The spirit of Dreamtime

March 5, 2015
Dreamtime mural in Tjapukai Aboriginal Cultural Park in Queensland, Australia. Some rights reserved by kara brugman

Thirty thousand years ago, Euro­peans were creating the treasuries of cave paintings that so amaze modern observers. Yet even as those works were being painted, humans had already been settled in Australia for at least 20,000 years. Through most of their vast time on that continent, Australia’s indigenous peoples—Aboriginals and Torres Strait Islanders—lived in isolation from other human communities. They have had many millennia to familiarize themselves with every aspect of their land and to make it the basis of a profound spirituality. Only in very recent times have Western Chris­tians begun to acknowledge and respect those ideas.

Aboriginal faith is rooted in the sanctity of nature and the landscape, every aspect of which carries a story or myth. The origins of all things are traced to a Dreamtime, an archaic mythical universe. That realm can be visited today through dreaming or through rituals that induce ecstasy or mystical experience. The standard Western distinction between sacred and profane worlds simply does not exist. Nor does the concept of linear time, with its rigid divisions between past, present, and future. Dreams and stories unite the whole known universe, everywhere and everywhen.

In 1770, after some earlier contacts with the continent, Europeans began the systematic occupation of territory they claimed under the legal doctrine of Terra nullius, “No­body’s Land.” Under that principle, Aus­tralia was a blank slate, a vacant territory awaiting possession and exploitation.

Later Aboriginal history is woefully familiar to anyone who knows about the experience of native peoples in North America.
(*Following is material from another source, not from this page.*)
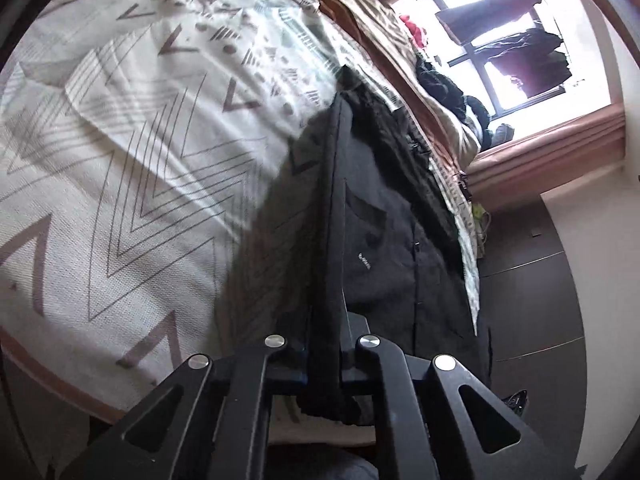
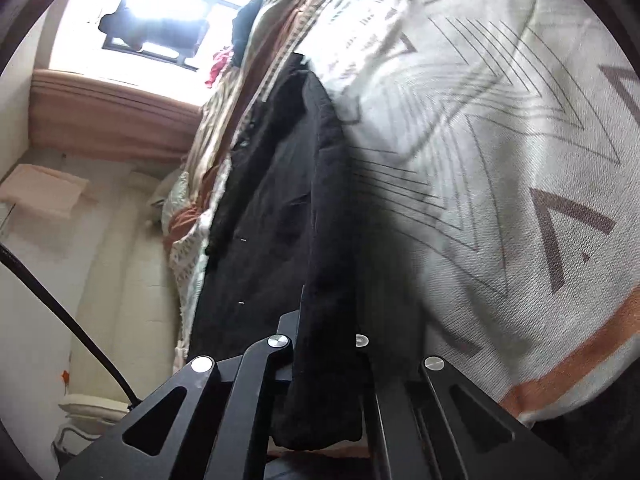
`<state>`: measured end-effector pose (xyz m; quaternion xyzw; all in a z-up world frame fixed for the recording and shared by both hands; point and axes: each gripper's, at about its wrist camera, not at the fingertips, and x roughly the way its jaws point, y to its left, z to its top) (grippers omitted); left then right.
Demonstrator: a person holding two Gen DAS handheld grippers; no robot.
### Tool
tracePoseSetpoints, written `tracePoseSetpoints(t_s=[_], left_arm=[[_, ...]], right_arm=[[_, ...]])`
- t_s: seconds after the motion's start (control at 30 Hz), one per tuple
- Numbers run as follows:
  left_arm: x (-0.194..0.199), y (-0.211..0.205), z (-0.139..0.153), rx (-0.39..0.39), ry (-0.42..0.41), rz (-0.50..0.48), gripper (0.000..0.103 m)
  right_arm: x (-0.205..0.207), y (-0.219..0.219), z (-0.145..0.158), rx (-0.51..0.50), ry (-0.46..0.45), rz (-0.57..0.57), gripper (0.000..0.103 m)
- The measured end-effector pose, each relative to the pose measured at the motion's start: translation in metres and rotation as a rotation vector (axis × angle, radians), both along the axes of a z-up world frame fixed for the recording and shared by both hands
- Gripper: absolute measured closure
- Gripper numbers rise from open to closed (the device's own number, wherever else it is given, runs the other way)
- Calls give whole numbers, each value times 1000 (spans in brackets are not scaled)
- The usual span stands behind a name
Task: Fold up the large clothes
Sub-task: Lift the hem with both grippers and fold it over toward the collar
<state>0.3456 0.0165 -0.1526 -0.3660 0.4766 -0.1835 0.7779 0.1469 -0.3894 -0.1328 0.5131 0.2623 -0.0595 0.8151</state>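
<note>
A large black garment with a small white label stretches away from my left gripper, which is shut on its edge. The cloth hangs between the jaws and rises above the white patterned bedspread. In the right wrist view the same black garment runs from my right gripper, which is shut on a thick fold of it. Both grippers hold the garment lifted over the bed, and it casts a dark shadow on the bedspread. The fingertips are hidden by cloth.
A brownish blanket and loose dark and red clothes lie along the bed's far side. A bright window with hanging clothes is beyond. Dark floor lies beside the bed. A cream padded headboard or wall and a black cable are at left.
</note>
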Motion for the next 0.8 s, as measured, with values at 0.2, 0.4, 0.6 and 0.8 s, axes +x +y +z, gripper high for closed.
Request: tracePoseSetpoints(t_s=[0.2,0.4,0.6,0.8], left_arm=[[-18,16,32,-64,-67,-8,94],[-42,35,71,-131,-144,6,94],[-76,57,114,-187,-245,20,94],[-118,78,149,-232,-336,34,94]], right_arm=[[-14,9,38,-16,-95,31,103],[-38,24,74,-29,-187,77,103],[-86,35,105,-50,-270,114,103],[-121,55,132,-80,-338,142,103]])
Under paternalistic theories of wardship, Aus­tralian governments exercised supervision over Ab­originals, while weaning them from their “savage ways.” Mis­sionaries and social workers tried, often heroically, to assist their charges, but at various times authorities re­moved children from their communities and families. Many Ab­original communities fell apart, and survivors drifted to urban slums, where they took refuge in drink and drugs. It’s not overstating the case to speak of cultural genocide.
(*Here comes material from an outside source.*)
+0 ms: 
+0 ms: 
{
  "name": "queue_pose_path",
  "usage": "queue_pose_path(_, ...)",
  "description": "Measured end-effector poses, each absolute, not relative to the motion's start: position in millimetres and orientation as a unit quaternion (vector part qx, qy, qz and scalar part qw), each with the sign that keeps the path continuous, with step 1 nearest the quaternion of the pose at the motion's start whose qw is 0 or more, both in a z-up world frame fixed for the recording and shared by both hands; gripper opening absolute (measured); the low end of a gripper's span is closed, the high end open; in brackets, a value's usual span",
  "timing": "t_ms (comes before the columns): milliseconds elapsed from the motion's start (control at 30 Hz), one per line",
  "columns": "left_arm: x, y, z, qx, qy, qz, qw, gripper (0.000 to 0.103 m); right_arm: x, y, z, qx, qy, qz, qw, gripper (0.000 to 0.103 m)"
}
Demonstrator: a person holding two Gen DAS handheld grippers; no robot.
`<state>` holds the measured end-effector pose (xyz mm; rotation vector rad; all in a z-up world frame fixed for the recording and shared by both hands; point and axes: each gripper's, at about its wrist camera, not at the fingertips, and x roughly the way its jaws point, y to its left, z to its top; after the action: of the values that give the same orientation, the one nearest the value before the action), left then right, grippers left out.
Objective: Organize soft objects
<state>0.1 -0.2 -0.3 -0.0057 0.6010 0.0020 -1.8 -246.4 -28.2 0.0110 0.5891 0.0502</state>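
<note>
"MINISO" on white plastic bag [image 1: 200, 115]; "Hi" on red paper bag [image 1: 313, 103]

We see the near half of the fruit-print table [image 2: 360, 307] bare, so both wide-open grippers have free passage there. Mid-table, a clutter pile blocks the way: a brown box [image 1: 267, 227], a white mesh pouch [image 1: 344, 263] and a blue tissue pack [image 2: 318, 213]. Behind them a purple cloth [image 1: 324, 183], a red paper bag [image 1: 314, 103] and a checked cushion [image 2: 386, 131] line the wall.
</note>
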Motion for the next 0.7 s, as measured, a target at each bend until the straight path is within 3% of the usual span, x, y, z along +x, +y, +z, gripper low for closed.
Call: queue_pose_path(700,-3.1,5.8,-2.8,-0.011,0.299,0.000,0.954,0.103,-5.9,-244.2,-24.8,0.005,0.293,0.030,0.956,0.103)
Not until the 1970s did governments radically change their approach, enforcing treaty rights and curbing the worst abuses. More favorable laws and social attitudes have meant that Australia’s indigenous population has almost doubled in the last 25 years to about half a million, or 2.5 percent of the national total.
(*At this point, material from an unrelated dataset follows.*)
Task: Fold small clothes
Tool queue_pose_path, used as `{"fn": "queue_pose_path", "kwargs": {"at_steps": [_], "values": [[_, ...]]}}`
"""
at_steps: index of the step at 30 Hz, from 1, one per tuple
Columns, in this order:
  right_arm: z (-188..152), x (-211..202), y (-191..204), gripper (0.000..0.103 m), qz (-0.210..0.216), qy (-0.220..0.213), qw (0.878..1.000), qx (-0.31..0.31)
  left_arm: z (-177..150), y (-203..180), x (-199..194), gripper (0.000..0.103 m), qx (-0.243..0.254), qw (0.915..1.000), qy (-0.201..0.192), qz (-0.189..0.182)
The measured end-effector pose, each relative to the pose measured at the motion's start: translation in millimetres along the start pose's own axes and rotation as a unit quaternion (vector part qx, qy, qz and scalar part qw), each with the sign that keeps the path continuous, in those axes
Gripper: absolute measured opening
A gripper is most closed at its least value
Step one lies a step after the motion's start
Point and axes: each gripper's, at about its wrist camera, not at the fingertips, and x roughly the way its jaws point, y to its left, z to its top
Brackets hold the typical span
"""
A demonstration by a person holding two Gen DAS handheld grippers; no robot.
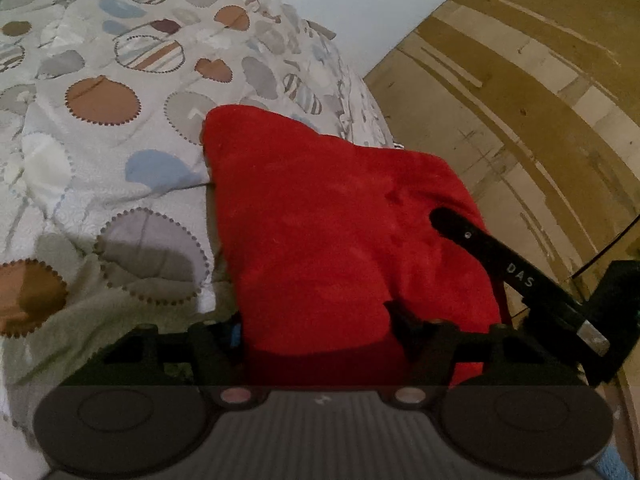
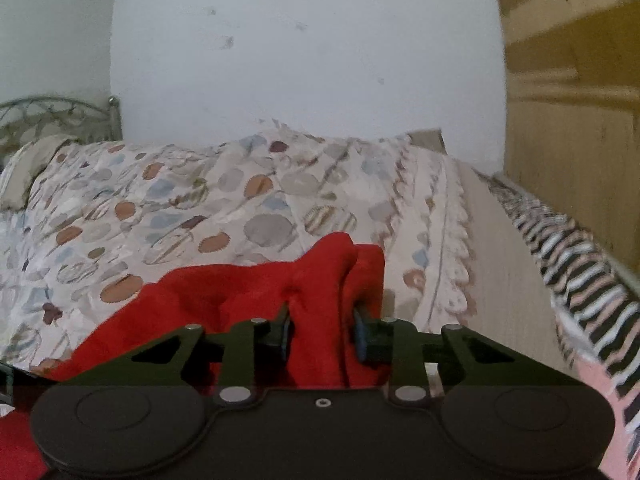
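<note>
A red fleece garment lies on the patterned bedspread, near the bed's right edge. In the left wrist view it fills the gap between my left gripper's fingers and hides their tips; a blue pad presses its left side. A black finger of the other gripper rests on the cloth's right part. In the right wrist view my right gripper is shut on a raised, bunched fold of the red garment, pinched between both pads.
A white wall stands behind the bed. A wooden wardrobe is at the right, and a metal headboard at the far left. A striped cloth runs along the bed's right edge. Wood-patterned floor lies beside the bed.
</note>
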Motion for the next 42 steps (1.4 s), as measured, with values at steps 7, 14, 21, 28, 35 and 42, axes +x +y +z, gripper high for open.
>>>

Most white Australians now appreciate the artistic and spiritual treasures that had existed so close to them throughout their history. In 2006, the film that won all the country’s major cultural prizes was Ten Canoes, which was filmed entirely in Ab­original languages.

That early blindness to­ward the existence of native populations applied with special force to their spiritual views. White commentators commonly denied that Ab­origines had a recognizable religious system—it was nothing but some childish folktales about snakes and kangaroos! Surely, thought the missionaries, the lack of a rival faith should make it fairly easy to bring indigenous peoples into the light of Christian truth.

At least according to official statistics, Christians have had a major success in evangelizing the Aboriginal world. Three-quarters of indigenous people declare themselves Chris­tian, a high figure for secular Australia. A mere 1 percent of Aborigi­nals, just a few thousand souls, report practicing their traditional religion. Most of the re­mainder profess no religion. Most of the Chris­tians are Catholic or Anglican, although Pente­cost­als have grown mightily in recent decades.

Through most of their history, Christian churches de­manded that converts forsake traditional religious ideas and “pagan practices,” and modern-day Pentecostals are especially strict in these matters. In recent times, though, Christian thinkers have struggled to rethink the relationship between the new faith and its ancient counterpart, seeking to root Christianity in the land and the Dreaming. The most quoted such work is Rainbow Spirit Theology, produced in 1997 by a multidenominational group of Aboriginal Christians from Queensland. The whole text is a heroic attempt to reconcile the Euro-American North with the Aboriginal South.

Aboriginal thinkers present their traditional faiths as a kind of Old Testament precursor to the Christian message, one of the many and various ways in which God spoke to our ancestors. The name “Rainbow Spirit” refers to the common myth of the serpent that acted as a creative force in the Dreamtime. Christians generally dismissed this story as a crude Creator myth, with uncomfortably satanic connotations. Actually, these traditional peoples respond, the Rain­bow Serpent is a critical symbol of life and fertility, more comparable to the Holy Spirit, whose actions transcend time. Moreover, indigenous peoples acknowledge Christ as one who takes their own form.

In 2020 Australia will celebrate a quarter millennium of European contact. That commemoration provides a wonderful opportunity for churches to proclaim a wholly transformed attitude to­ward indi­genous traditions. Call it a dream.